Set the whole listing down again without deviation.

'''

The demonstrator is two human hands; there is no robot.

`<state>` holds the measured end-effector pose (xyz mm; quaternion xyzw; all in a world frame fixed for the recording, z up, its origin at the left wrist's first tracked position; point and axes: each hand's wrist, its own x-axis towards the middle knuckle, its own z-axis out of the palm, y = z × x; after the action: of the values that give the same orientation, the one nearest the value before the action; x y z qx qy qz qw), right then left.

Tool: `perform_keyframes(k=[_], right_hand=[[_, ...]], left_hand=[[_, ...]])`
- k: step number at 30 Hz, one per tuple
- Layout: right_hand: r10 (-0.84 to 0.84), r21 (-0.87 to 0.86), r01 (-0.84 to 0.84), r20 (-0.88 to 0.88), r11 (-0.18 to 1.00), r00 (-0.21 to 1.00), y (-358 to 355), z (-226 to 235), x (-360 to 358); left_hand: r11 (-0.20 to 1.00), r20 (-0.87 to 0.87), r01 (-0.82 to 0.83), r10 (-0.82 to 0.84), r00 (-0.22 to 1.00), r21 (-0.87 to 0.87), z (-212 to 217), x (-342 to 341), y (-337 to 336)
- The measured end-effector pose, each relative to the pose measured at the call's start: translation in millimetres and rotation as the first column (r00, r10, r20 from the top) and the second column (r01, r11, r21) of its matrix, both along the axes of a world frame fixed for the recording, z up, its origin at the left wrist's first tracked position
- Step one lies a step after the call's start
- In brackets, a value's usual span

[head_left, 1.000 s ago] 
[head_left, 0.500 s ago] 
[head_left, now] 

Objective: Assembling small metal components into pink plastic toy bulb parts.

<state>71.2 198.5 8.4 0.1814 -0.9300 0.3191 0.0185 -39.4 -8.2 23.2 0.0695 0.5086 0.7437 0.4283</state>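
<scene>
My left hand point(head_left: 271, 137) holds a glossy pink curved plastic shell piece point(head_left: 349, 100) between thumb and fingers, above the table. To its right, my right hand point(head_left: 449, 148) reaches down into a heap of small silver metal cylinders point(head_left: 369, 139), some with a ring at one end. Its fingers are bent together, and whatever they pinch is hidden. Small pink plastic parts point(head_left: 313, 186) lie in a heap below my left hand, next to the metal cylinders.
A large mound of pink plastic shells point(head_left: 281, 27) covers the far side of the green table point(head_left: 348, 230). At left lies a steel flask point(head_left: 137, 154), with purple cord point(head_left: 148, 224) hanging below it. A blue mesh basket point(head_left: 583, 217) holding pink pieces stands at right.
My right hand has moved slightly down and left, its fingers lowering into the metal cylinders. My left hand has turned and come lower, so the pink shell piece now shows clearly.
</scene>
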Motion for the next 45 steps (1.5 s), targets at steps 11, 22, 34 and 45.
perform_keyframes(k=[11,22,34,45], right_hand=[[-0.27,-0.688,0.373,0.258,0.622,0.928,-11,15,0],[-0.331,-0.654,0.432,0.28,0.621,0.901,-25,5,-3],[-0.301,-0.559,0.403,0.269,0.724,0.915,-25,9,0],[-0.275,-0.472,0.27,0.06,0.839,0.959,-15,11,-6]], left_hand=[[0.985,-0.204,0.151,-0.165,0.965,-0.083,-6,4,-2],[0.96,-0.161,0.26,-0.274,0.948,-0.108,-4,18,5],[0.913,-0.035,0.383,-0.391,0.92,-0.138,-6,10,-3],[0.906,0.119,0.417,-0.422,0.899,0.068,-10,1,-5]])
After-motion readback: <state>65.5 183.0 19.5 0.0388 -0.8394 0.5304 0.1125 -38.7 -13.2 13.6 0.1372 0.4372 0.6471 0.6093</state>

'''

## [SOLUTION]
The demonstrator is two human hands; there is no robot.

`<state>` holds the measured end-effector pose (xyz mm; quaternion xyzw; all in a world frame fixed for the recording, z up, its origin at the left wrist's first tracked position; point and axes: each hand's wrist, its own x-axis towards the middle knuckle, its own z-axis out of the palm, y = z × x; after the action: of the values that give the same orientation, the one nearest the value before the action; x y z qx qy qz qw), right then left.

Tool: `perform_keyframes(k=[_], right_hand=[[_, ...]], left_hand=[[_, ...]])`
- k: step number at 30 Hz, one per tuple
- Layout: right_hand: r10 (-0.84 to 0.84), r21 (-0.87 to 0.86), r01 (-0.84 to 0.84), r20 (-0.88 to 0.88), r11 (-0.18 to 1.00), r00 (-0.21 to 1.00), y (-358 to 355), z (-226 to 235), x (-360 to 358); left_hand: r11 (-0.20 to 1.00), r20 (-0.87 to 0.87), r01 (-0.82 to 0.83), r10 (-0.82 to 0.84), r00 (-0.22 to 1.00), r21 (-0.87 to 0.87), z (-212 to 217), x (-342 to 341), y (-337 to 336)
- The measured end-effector pose, each relative to the pose measured at the call's start: translation in millimetres and rotation as the first column (r00, r10, r20 from the top) and the second column (r01, r11, r21) of its matrix, both along the axes of a world frame fixed for the recording, z up, its origin at the left wrist's first tracked position
- Step one lies a step after the call's start
- In brackets, a value's usual span

[head_left, 1.000 s ago] 
[head_left, 0.500 s ago] 
[head_left, now] 

Objective: Assembling small metal components into pink plastic toy bulb parts.

<state>71.2 198.5 8.4 0.1814 -0.9300 0.3191 0.0185 -39.4 -8.2 23.2 0.0695 0.5086 0.7437 0.4283</state>
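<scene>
My left hand point(head_left: 271, 137) holds a glossy pink curved plastic shell piece point(head_left: 349, 100) between thumb and fingers, above the table. To its right, my right hand point(head_left: 449, 148) reaches down into a heap of small silver metal cylinders point(head_left: 369, 139), some with a ring at one end. Its fingers are bent together, and whatever they pinch is hidden. Small pink plastic parts point(head_left: 313, 186) lie in a heap below my left hand, next to the metal cylinders.
A large mound of pink plastic shells point(head_left: 281, 27) covers the far side of the green table point(head_left: 348, 230). At left lies a steel flask point(head_left: 137, 154), with purple cord point(head_left: 148, 224) hanging below it. A blue mesh basket point(head_left: 583, 217) holding pink pieces stands at right.
My right hand has moved slightly down and left, its fingers lowering into the metal cylinders. My left hand has turned and come lower, so the pink shell piece now shows clearly.
</scene>
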Motion for the next 45 steps (1.5 s), targets at steps 11, 22, 34 and 45.
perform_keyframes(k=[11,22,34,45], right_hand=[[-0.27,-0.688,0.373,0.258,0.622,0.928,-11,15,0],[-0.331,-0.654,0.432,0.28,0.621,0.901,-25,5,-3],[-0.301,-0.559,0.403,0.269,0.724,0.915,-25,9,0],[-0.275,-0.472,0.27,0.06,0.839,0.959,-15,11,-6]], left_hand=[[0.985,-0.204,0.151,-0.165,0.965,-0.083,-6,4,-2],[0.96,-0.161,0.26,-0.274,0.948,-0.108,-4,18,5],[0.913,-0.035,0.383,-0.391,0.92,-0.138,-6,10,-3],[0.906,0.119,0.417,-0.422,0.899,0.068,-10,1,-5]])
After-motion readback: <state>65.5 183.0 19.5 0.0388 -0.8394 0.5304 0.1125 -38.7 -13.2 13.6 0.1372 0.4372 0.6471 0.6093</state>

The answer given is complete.